* About this task *
When copying the records below, omit any image and print everything else exactly.

* Extracted entries *

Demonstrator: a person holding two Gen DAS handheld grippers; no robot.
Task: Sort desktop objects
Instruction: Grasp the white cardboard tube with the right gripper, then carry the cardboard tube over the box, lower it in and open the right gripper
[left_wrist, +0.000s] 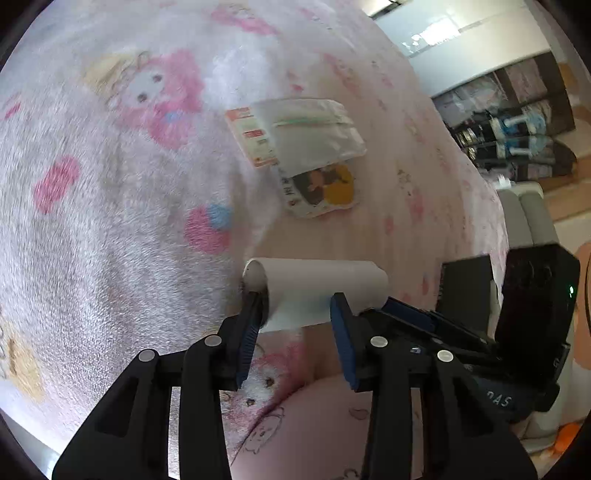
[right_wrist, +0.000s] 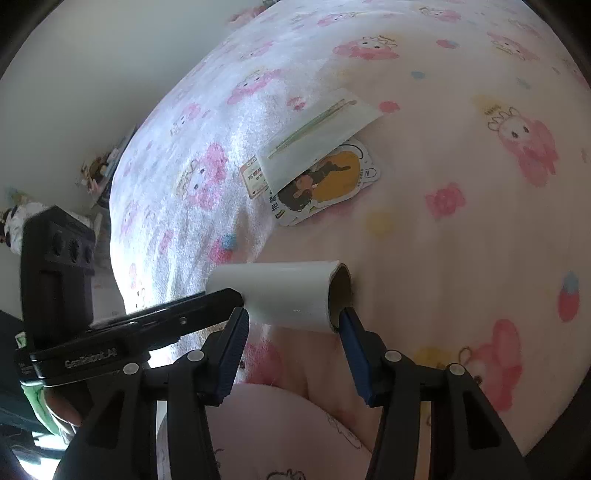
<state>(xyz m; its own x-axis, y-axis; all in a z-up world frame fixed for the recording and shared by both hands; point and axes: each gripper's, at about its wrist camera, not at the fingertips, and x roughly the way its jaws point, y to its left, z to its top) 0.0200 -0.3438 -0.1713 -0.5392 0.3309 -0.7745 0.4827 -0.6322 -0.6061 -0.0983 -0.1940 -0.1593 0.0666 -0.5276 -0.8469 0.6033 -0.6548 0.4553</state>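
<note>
I am holding both claws over a white paper roll (left_wrist: 317, 288) lying on the pink fleece blanket (left_wrist: 110, 221). My left gripper (left_wrist: 295, 325) and my right gripper (right_wrist: 291, 332) are each standing partly open around one end, gripping nothing. Farther off, a clear pouch (right_wrist: 321, 129) is lying over a sticker card (right_wrist: 325, 184)

The blanket (left_wrist: 110, 221) is pale pink and white, printed with pink cartoon rabbits, pink flowers and blue dots. The roll (left_wrist: 317, 291) is plain white. The sticker (right_wrist: 325, 181) shows yellow and dark brown. Both tools have black arms with blue pads (left_wrist: 343, 347).
</note>
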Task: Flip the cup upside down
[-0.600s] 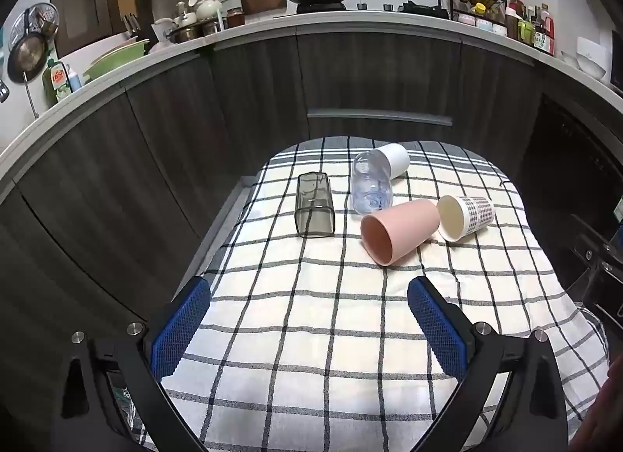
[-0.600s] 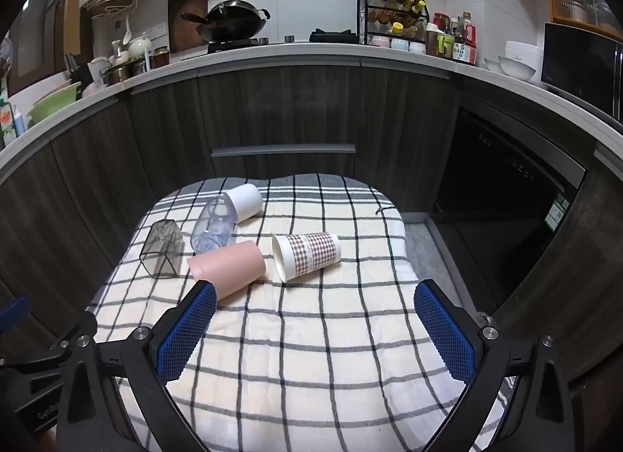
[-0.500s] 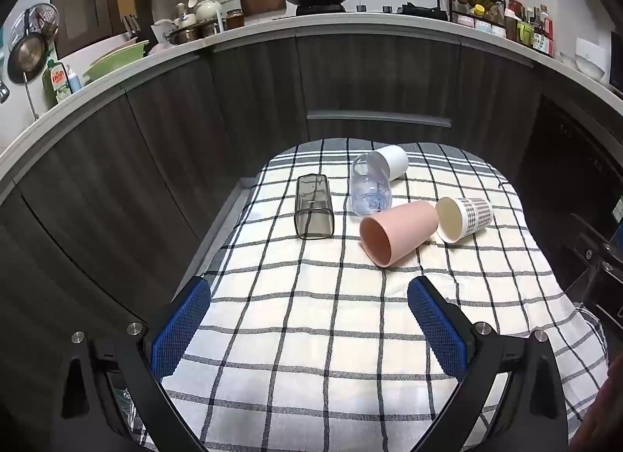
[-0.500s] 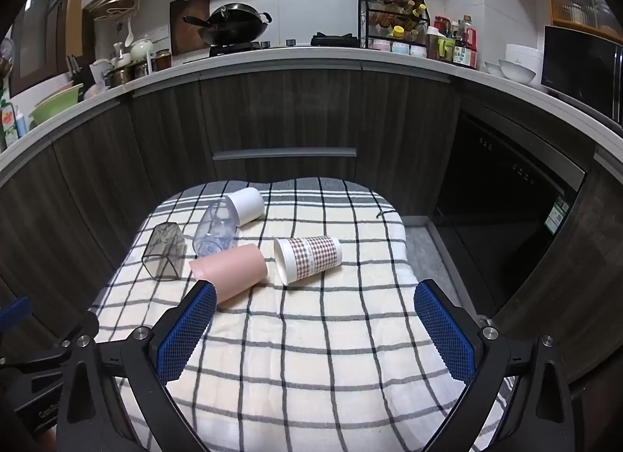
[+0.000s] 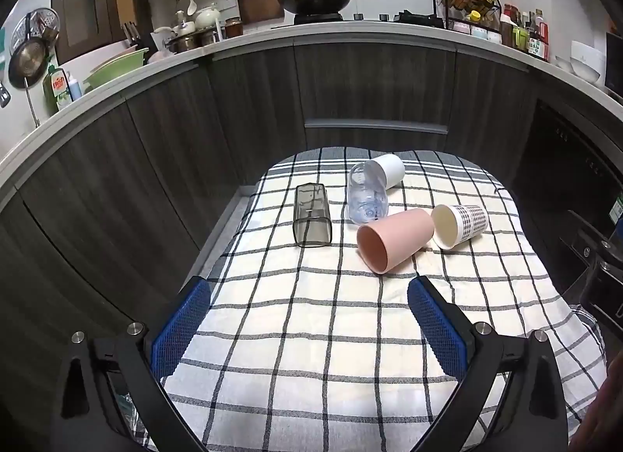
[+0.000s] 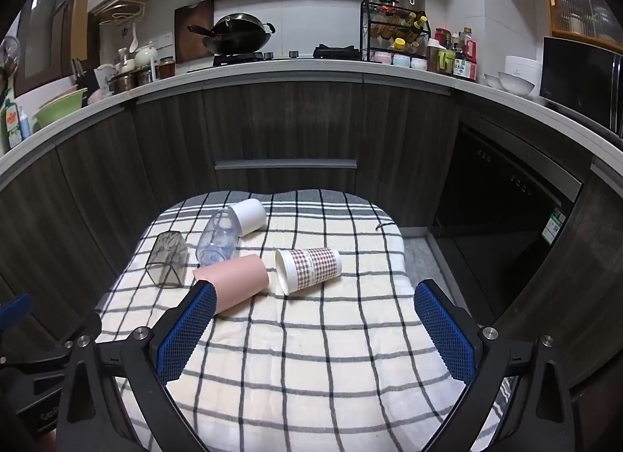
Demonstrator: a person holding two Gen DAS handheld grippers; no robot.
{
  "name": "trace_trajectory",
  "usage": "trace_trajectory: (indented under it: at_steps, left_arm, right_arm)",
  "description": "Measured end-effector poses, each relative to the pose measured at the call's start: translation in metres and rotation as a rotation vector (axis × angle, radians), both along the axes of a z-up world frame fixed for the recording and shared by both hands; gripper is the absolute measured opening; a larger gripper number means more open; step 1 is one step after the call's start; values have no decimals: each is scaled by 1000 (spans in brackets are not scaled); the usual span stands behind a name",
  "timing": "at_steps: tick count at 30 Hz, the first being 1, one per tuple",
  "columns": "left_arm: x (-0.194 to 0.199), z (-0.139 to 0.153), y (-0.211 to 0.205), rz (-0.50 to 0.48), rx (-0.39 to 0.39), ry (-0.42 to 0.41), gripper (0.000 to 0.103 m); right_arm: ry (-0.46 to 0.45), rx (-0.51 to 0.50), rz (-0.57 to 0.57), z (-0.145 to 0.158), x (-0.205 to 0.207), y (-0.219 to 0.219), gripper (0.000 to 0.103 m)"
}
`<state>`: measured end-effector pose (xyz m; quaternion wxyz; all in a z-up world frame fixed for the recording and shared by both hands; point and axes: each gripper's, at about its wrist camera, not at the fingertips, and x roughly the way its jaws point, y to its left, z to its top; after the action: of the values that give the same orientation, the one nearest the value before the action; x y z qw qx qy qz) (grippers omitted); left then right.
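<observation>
Both grippers edge slightly closer: left gripper (image 5: pixel 307 319) and right gripper (image 6: pixel 313 329) hover with fingers spread, empty. Pink cup (image 5: pixel 393 240) lies sideways on the tabletop (image 5: pixel 311 374), ungrasped.

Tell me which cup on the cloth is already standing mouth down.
The smoky grey square cup, far left of the group. It stands upright on its rim, while the pink cup, checked paper cup and clear cup lie on their sides.

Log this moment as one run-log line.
left hand-held gripper open, empty | right hand-held gripper open, empty | pink cup on its side | no contact
</observation>
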<state>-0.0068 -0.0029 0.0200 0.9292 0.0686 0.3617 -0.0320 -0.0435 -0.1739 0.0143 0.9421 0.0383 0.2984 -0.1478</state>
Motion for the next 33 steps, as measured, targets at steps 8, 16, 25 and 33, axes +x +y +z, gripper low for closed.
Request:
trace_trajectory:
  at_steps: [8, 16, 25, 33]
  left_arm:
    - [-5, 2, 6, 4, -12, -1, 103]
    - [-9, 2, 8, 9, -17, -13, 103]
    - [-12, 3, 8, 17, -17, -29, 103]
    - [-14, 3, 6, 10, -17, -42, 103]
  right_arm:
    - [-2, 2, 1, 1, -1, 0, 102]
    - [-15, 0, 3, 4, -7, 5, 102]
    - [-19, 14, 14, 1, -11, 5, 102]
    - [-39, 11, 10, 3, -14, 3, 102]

* Your solution *
Demonstrator: a person holding two Gen DAS handheld grippers; no robot.
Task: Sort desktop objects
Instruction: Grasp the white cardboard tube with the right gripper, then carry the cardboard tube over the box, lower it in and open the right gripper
[left_wrist, +0.000s] 
[right_wrist, +0.000s] 
<state>(xyz m; its own x-axis, y-axis; all in a z-up world frame fixed for the recording and shared by both hands; point and axes: each gripper's, at about its wrist camera, not at the fingertips, and x roughly the way its jaws point, y to its left, z to its top) 0.0200 -0.3438 -0.1713 -0.5392 0.3309 -0.7745 0.4827 -0.6322 -0.6061 -0.0983 -0.1940 -0.1593 0.0666 -0.5276 -0.8469 0.6033 -0.6548 0.4553</state>
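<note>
I am holding both claws over a white paper roll (left_wrist: 317, 288) lying on the pink fleece blanket (left_wrist: 110, 221). My left gripper (left_wrist: 295, 325) and my right gripper (right_wrist: 291, 332) are each standing partly open around one end, gripping nothing. Farther off, a clear pouch (right_wrist: 321, 129) is lying over a sticker card (right_wrist: 325, 184)

The blanket (left_wrist: 110, 221) is pale pink and white, printed with pink cartoon rabbits, pink flowers and blue dots. The roll (left_wrist: 317, 291) is plain white. The sticker (right_wrist: 325, 181) shows yellow and dark brown. Both tools have black arms with blue pads (left_wrist: 343, 347).
</note>
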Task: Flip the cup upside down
[-0.600s] 
[-0.600s] 
[-0.500s] 
[-0.500s] 
[+0.000s] 
[+0.000s] 
Demonstrator: a person holding two Gen DAS handheld grippers; no robot.
{
  "name": "trace_trajectory",
  "usage": "trace_trajectory: (indented under it: at_steps, left_arm, right_arm)",
  "description": "Measured end-effector poses, each relative to the pose measured at the call's start: translation in metres and rotation as a rotation vector (axis × angle, radians), both along the axes of a z-up world frame fixed for the recording and shared by both hands; gripper is the absolute measured opening; a larger gripper number means more open; step 1 is one step after the call's start; values have no decimals: each is scaled by 1000 (spans in brackets are not scaled); the usual span stands behind a name",
  "timing": "at_steps: tick count at 30 Hz, the first being 1, one per tuple",
  "columns": "left_arm: x (-0.194 to 0.199), z (-0.139 to 0.153), y (-0.211 to 0.205), rz (-0.50 to 0.48), rx (-0.39 to 0.39), ry (-0.42 to 0.41), gripper (0.000 to 0.103 m); right_arm: ry (-0.46 to 0.45), rx (-0.51 to 0.50), rz (-0.57 to 0.57), z (-0.145 to 0.158), x (-0.205 to 0.207), y (-0.219 to 0.219), gripper (0.000 to 0.103 m)"
}
`<state>`: measured end-effector pose (xyz m; quaternion wxyz; all in a z-up world frame fixed for the recording and shared by both hands; point and axes: each gripper's, at about its wrist camera, not at the fingertips, and x roughly the way its jaws point, y to its left, z to its top; after the action: of the values that give the same orientation, the one nearest the value before the action; x y z qw qx qy qz) (grippers omitted); left then right.
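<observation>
Both grippers edge slightly closer: left gripper (image 5: pixel 307 319) and right gripper (image 6: pixel 313 329) hover with fingers spread, empty. Pink cup (image 5: pixel 393 240) lies sideways on the tabletop (image 5: pixel 311 374), ungrasped.

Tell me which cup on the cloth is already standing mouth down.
The smoky grey square cup, far left of the group. It stands upright on its rim, while the pink cup, checked paper cup and clear cup lie on their sides.

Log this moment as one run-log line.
left hand-held gripper open, empty | right hand-held gripper open, empty | pink cup on its side | no contact
</observation>
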<state>-0.0068 -0.0029 0.0200 0.9292 0.0686 0.3617 -0.0320 -0.0435 -0.1739 0.0143 0.9421 0.0383 0.2984 -0.1478</state>
Motion for the next 33 steps, as measured, targets at steps 8, 16, 25 and 33, axes +x +y +z, gripper low for closed.
Request:
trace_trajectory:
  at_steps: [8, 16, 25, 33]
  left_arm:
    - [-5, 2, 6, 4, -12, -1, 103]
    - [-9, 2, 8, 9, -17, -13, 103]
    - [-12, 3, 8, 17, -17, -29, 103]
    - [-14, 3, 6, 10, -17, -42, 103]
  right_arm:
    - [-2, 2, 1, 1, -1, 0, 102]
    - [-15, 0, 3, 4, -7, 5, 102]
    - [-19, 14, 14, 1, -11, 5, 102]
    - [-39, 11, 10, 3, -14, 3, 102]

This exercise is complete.